Избранные произведения писателей Юго-Восточной Азии (Кхай, Бонг) - страница 358

— Я хочу, чтобы кончилось это сумасшествие.

— Неправда, ты хочешь отомстить мне за свои синяки.

Он вспыхнул:

— Как ты можешь говорить так, Лупе?

— Но это правда. Женщины задали тебе хорошую взбучку, и теперь ты хочешь выместить злобу на мне.

Плечи его опустились, и он сказал, сразу сникнув:

— Если ты можешь думать такое обо мне…

— А почему бы и нет? Думаешь же ты, что я распутная женщина!

— Да разве я могу быть уверен в том, что о тебе думаю? Я не сомневался, что знаю тебя как себя самого, а сейчас ты так далека от меня…

— И тем не менее ты собирался меня высечь…

— Но я люблю тебя, уважаю…

— А если ты перестанешь уважать меня, ты перестанешь уважать и себя? Этого ты боишься?

— Я этого не говорил!

— Но почему бы не сказать? Ведь это правда. И ты сам это знаешь…

Он попытался возразить:

— Почему ты так думаешь?

— Потому. Ты должен это сказать или высечь меня. Выбирай. — Она вперила в него взгляд, и он опять почувствовал позорный страх — тот самый, который обуял его в церкви. Ноги стали ватными, и ему стоило неимоверных усилий не упасть.

Она ждала его ответа.

— Нет, я не могу тебя высечь, — выдавил он наконец.

— Тогда скажи! Скажи, что ты боишься потерять уважение к себе! — Она яростно сжала кулачки. — Зачем ты себя мучаешь? Все равно ты сделаешь так, как я велю!

Но он был упрям и еще не потерял способности сопротивляться.
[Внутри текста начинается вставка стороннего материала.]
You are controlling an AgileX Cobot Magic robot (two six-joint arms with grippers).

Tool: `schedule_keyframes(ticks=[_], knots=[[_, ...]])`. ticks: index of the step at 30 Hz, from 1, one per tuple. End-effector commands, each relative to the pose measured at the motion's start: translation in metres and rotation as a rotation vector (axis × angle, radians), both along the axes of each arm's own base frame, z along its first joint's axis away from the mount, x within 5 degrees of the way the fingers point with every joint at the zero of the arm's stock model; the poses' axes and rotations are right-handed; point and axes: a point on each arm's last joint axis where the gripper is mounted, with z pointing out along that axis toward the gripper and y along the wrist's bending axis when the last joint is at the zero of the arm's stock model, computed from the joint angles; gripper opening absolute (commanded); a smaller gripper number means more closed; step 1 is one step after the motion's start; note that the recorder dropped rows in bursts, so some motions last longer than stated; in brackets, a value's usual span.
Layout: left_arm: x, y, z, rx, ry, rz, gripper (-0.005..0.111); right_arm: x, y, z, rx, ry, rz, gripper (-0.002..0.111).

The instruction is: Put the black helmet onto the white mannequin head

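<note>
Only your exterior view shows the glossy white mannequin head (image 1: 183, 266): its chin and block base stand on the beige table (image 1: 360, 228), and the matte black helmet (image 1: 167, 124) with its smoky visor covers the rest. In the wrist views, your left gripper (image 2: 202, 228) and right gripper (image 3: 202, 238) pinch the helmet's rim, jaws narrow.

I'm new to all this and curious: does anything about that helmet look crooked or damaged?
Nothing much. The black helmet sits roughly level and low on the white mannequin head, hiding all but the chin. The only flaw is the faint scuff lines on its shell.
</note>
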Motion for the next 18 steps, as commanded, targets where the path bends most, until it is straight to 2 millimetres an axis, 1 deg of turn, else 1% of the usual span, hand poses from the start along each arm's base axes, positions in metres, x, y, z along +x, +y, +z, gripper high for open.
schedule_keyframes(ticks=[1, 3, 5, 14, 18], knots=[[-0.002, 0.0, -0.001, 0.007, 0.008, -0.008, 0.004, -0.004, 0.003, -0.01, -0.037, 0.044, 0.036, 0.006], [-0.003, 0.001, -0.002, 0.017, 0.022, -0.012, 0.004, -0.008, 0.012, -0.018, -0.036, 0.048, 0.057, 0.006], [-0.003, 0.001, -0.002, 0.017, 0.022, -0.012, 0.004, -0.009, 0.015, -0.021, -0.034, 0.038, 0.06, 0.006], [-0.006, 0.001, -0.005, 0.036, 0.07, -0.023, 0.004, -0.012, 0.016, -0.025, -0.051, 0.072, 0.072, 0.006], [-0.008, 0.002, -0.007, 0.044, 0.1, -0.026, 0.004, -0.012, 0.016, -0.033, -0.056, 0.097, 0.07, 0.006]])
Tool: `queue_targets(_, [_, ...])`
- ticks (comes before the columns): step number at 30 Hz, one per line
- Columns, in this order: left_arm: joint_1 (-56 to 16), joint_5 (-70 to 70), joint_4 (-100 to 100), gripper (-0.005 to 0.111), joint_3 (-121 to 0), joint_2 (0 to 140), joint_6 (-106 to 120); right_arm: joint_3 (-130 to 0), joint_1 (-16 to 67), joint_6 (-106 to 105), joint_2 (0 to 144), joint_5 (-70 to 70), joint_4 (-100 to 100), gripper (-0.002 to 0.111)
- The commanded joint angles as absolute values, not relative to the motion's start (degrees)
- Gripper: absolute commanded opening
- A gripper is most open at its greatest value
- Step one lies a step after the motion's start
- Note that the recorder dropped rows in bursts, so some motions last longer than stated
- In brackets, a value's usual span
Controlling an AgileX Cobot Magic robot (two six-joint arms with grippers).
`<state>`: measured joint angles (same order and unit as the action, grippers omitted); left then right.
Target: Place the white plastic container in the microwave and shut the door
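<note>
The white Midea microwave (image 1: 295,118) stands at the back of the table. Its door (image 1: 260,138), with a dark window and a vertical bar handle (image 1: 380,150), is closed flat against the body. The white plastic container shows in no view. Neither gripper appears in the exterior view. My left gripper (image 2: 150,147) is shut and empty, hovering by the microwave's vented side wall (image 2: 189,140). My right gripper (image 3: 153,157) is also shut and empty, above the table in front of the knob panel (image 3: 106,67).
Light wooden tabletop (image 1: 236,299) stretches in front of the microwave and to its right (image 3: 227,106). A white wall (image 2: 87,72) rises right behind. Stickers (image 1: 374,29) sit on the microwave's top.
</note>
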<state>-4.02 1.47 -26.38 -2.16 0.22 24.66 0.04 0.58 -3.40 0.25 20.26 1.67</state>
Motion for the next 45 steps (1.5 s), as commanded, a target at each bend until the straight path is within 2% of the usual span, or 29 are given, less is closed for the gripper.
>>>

— Ты же видишь, я раздавлен. Тебе этого мало? Мало, что ты довела меня до такого состояния?

Она была непреклонна.

— Пока ты не скажешь, мира между нами не будет!

Этого он не мог снести и медленно опустился на колени. Дыхание его стало неровным, пот струился по всему телу.

— Я обожаю тебя, Лупе, — сказал он бесцветным голосом.

Она жадно подалась к нему.

— Что? Что ты сказал?

— Что я обожаю тебя. Обожествляю. Воздух, которым ты дышишь, и земля, по которой ты ходишь, — святыня для меня. Я твой раб, твой пес…

Но и этого было недостаточно. Все еще сжимая кулачки, она сказала:

— Тогда подползи ко мне и поцелуй ногу…

Ни секунды не колеблясь, он рухнул на пол и, работая руками и ногами, пополз, как огромная агонизирующая ящерица, а женщина медленно отступала, не сводя с него глаз и раздувая ноздри; отступала до тех пор, пока не оказалась у окна, озаренная светом луны и вспышками молний. Тяжело дыша, она прислонилась к подоконнику, а он лежал ничком у ее ног.

Подобрав юбки, донья Лупе резко выбросила вперед обнаженную ступню. Он поднял влажное лицо, прижал пальцы ее ноги к разбитым губам, потом схватил ногу обеими руками и стал жадно целовать пальцы, икру, ступню, он целовал так жадно и страстно, что она откинулась на подоконник и закусила губу; по телу доньи Лупе пробегала дрожь, голова запрокинулась, распущенные волосы струились наружу, словно темная вода, а луна сияла ярко, как солнце, и духота сливалась с лунным светом.